▶ Work to be completed:
Write out exactly the lines below that run from the one containing "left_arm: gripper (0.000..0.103" through the one containing "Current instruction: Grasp", both included, with no other lines.

▶ Material provided:
__________

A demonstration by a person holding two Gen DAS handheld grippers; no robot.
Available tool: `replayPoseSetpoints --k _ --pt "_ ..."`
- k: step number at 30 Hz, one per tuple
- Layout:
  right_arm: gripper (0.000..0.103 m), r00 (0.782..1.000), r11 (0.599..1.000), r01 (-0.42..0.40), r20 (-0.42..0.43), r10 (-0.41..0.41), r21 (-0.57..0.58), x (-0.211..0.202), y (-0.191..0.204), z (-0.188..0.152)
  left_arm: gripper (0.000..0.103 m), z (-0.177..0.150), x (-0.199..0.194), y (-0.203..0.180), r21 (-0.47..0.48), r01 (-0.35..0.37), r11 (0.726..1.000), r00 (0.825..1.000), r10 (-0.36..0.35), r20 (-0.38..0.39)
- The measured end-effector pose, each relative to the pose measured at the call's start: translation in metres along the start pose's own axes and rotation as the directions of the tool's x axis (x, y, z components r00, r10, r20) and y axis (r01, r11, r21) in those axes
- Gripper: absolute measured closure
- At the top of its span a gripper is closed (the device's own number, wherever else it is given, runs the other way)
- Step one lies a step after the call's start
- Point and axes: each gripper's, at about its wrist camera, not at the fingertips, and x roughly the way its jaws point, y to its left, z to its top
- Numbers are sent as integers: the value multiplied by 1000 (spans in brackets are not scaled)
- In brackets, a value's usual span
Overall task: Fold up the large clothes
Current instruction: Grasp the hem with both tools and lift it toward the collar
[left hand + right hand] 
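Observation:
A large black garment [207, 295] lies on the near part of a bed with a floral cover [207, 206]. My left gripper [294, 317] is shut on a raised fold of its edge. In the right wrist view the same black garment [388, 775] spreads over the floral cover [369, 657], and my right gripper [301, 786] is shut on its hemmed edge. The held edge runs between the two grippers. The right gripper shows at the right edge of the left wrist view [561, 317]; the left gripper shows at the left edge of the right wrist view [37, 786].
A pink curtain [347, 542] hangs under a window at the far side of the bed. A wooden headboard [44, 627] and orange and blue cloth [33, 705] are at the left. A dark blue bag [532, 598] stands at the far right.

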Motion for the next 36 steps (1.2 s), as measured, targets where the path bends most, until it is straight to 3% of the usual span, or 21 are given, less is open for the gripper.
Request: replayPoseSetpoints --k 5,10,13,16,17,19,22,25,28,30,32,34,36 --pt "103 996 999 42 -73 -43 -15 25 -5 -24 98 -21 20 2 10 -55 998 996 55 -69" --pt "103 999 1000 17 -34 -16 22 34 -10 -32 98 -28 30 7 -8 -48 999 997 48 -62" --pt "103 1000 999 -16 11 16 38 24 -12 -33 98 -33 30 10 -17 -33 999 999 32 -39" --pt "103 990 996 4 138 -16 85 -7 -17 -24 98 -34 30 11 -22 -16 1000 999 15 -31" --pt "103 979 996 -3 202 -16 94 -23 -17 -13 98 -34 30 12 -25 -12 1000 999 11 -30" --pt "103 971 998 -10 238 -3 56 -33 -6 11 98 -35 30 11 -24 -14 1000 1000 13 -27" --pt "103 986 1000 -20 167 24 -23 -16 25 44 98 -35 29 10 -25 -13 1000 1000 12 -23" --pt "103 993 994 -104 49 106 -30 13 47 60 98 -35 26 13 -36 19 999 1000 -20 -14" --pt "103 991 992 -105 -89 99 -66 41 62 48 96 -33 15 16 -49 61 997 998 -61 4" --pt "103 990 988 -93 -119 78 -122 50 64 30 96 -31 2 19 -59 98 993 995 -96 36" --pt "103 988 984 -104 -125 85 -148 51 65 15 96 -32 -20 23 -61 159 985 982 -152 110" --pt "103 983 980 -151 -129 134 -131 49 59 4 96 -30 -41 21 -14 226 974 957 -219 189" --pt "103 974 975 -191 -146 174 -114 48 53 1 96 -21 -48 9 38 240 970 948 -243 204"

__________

▶ Reply:
  left_arm: gripper (0.000..0.103 m), z (-0.177..0.150), x (-0.199..0.194), y (-0.203..0.180), r21 (-0.47..0.48), r01 (-0.35..0.37), r11 (0.726..1.000), r00 (0.825..1.000), r10 (-0.36..0.35), r20 (-0.38..0.39)
- The measured end-effector pose, each relative to the pose measured at the call's start: translation in metres along the start pose's own axes and rotation as the directions of the tool's x axis (x, y, z components r00, r10, r20) and y axis (r01, r11, r21) in those axes
- Gripper: absolute measured closure
- At the top of its span a gripper is closed (the device's own number, wherever else it is given, runs the other way)
- Step one lies a step after the call's start
- Point and axes: each gripper's, at about its wrist camera, not at the fingertips, and x roughly the way its jaws point, y to its left, z to its top
- Numbers are sent as integers: the value multiplied by 1000 (spans in brackets are not scaled)
- In brackets, a value's usual span
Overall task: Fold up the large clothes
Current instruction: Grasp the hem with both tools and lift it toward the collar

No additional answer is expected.